Naturally, as products are updated, vendors will stop issuing new security updates leaving you exposed to threats and making it easier for your information to be compromised.
Q. How is DigiCert handling the SHA-2 requirement?
We’ve always wanted to give our customers the very best experience in SSL. Getting it right is sometimes a balancing act: SHA-1 is more widely supported, but SHA-2 is more future-safe.
Because SSL Certificates with SHA-1 signatures will very likely not be trusted after the end of 2016, we are automatically using SHA-2 for certificates expiring after December 30, 2016. Certificates which expire before that date can still be issued with SHA-1 signatures.
Customers who still need backwards compatibility before the final deadline can contact our technical support team 24 hours a day and get help creating a SHA-1 SSL certificate.
Q. Will SHA-2 SSL Certificates work on my server?
In almost all cases the answer is yes, but there are just a few exceptions for very old server platforms or devices where vendors have yet to create a patch to enable SHA-2 support.
We’re still working on our own internal list, but it looks something like this at present based on feedback from customers: Cisco ASA 5525-X, Domino v8.5.3, F5 Big IP, SonicWall TZ 210, Rocket software Jaywalk 4.1, Oracle, Cisco ASA 5510 v8.0 ASDM 6.0, netcontinuum, ISA 2006.
In most of these cases there is already a SHA-2 compatible patch or updated version available, but we recommend that you check the vendor’s web site to confirm SHA-2 compatibility or contact our customer support team who will be happy to help confirm compatibility for your specific platform.
Q. What do I do if I have a SHA-2 certificate and run into a problem?
The easiest thing to do is to contact us! We can help you get a SHA-1 certificate that will expire before the cutoff date. Our technical support team is setup with no phone queues, no IVR menus, just a phone number for you to call and be connected with an SSL Engineer to answer any question that you have. If you’re a little phone shy we’re also available by live chat, email, or can always be contacted online through Twitter and Facebook.
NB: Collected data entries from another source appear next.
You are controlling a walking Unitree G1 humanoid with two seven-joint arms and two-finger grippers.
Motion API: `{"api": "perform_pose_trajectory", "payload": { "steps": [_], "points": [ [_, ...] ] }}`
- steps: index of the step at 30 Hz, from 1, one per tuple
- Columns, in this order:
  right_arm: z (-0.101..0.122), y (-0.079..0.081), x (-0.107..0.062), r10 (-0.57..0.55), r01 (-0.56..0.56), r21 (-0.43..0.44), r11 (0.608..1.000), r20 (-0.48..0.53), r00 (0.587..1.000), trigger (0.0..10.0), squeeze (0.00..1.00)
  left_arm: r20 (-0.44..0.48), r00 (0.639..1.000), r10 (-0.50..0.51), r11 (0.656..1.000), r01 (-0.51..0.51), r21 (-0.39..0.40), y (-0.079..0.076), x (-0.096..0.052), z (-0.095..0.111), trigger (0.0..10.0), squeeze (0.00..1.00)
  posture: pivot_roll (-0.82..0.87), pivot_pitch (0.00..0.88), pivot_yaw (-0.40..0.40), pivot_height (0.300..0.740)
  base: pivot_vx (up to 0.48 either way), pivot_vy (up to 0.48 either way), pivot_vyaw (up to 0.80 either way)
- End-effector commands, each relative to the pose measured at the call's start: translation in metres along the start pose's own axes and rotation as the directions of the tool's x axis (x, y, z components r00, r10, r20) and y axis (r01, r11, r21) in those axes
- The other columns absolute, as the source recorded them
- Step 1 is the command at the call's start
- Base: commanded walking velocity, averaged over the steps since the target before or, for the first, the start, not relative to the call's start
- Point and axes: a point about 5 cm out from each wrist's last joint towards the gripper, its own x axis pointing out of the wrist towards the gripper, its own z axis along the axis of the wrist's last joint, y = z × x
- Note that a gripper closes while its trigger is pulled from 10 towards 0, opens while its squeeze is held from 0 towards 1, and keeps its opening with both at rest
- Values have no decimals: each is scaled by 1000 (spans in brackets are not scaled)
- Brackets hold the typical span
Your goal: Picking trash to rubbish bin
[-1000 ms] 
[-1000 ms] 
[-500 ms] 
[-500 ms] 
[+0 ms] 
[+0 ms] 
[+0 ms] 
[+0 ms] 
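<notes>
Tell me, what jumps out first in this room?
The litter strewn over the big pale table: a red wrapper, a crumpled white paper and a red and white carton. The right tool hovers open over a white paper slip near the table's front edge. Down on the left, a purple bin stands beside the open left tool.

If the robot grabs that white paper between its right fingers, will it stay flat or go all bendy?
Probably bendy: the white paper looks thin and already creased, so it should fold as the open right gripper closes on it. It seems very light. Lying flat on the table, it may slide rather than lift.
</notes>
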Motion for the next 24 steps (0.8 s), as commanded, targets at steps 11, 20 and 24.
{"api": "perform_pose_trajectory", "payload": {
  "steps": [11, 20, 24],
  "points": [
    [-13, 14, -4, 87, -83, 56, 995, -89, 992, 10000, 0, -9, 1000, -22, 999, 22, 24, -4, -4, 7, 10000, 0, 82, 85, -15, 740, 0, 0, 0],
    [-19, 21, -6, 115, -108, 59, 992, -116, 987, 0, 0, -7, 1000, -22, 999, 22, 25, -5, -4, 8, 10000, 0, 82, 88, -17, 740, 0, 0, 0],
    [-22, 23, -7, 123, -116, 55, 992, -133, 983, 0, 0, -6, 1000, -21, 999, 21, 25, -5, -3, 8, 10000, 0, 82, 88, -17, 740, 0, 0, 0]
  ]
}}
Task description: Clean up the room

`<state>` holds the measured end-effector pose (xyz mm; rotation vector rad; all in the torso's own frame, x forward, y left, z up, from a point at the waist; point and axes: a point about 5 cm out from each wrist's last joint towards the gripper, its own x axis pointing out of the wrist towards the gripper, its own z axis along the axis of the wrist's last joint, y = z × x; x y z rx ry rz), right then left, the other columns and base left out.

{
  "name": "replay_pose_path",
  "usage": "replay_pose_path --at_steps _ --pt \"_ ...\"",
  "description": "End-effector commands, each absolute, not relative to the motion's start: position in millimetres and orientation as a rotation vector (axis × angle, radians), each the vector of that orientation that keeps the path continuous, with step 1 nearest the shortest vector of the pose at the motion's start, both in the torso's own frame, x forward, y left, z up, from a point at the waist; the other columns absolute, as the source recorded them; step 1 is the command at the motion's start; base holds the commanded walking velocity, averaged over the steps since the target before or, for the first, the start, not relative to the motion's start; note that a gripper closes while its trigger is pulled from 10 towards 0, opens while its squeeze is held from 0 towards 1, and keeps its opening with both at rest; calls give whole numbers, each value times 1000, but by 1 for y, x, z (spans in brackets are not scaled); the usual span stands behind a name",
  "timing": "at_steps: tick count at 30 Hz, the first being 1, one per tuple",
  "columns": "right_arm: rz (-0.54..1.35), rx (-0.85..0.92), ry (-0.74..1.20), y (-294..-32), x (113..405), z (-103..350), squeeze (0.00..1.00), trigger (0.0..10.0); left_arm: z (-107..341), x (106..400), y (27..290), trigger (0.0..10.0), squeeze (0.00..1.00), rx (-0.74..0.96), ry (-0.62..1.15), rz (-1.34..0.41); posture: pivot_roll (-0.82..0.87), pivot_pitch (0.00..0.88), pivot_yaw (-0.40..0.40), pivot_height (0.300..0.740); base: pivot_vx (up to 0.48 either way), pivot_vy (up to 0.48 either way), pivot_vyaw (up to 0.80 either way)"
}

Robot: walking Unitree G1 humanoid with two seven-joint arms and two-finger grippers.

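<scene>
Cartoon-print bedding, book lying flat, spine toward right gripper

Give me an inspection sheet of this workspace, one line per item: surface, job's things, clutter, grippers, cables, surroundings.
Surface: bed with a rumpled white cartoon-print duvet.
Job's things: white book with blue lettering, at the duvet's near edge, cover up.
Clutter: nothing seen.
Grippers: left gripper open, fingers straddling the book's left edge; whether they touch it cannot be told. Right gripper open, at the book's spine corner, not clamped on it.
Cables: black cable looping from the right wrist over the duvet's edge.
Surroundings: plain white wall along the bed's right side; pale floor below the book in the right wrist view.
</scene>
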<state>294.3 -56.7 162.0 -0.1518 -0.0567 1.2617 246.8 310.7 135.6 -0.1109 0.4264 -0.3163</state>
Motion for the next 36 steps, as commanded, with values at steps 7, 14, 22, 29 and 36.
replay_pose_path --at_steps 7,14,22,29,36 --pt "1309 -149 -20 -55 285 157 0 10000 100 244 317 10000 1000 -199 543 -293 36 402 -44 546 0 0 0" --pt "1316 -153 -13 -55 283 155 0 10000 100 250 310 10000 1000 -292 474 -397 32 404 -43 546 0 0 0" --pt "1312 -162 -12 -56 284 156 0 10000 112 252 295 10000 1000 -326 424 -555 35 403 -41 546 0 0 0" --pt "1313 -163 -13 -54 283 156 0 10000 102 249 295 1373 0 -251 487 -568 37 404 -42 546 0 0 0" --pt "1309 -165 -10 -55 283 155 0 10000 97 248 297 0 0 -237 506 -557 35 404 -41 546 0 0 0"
SHA-2 Certificate Migration Made Easy
We understand that not all applications can reliably use SHA-2, so migrating to the new standard needs to be made easy.
The DigiCert unlimited re-issue feature allows server administrators to reissue any certificate as a SHA-1 certificate (prior to the expiration dates). With the DigiCert set of SSL management tools and support team administrators can simplify the process of getting systems using SHA-2 eliminating downtime and hassle.